▶ [Task objective]: Tally up the lines below with "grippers" in them. Answer with the number only.
─── Given material ───
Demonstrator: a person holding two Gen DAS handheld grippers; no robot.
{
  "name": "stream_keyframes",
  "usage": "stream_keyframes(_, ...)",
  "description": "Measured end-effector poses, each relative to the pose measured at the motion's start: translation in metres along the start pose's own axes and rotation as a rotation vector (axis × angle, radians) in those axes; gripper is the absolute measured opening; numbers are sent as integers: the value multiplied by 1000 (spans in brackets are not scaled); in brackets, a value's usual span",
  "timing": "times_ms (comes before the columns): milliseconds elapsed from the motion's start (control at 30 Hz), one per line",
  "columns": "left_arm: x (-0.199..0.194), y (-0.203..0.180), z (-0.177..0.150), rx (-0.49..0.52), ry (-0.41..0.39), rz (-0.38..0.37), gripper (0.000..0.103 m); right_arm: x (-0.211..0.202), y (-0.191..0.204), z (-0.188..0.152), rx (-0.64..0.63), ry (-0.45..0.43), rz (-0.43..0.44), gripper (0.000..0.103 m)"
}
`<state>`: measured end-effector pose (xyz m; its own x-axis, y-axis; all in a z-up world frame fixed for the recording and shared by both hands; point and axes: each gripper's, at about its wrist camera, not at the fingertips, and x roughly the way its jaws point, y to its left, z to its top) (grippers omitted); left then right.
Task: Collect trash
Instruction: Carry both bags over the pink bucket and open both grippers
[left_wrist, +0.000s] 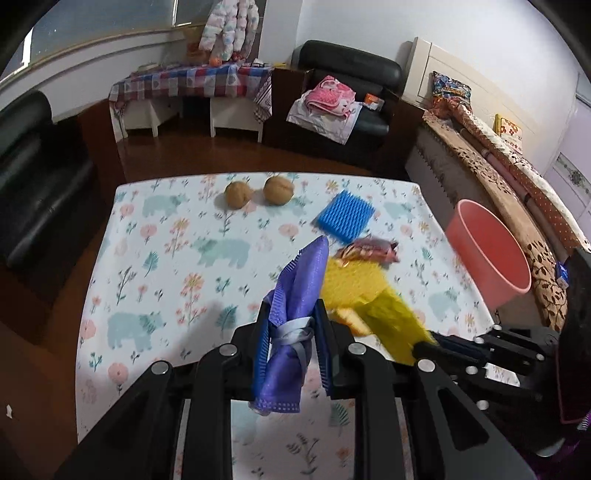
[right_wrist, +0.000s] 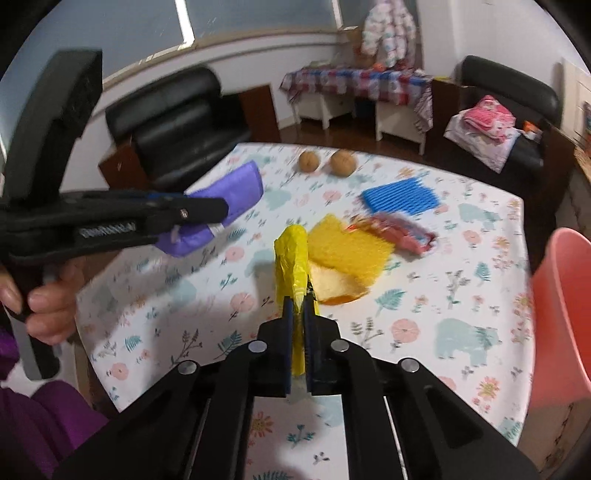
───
▶ [Completed exercise]: 3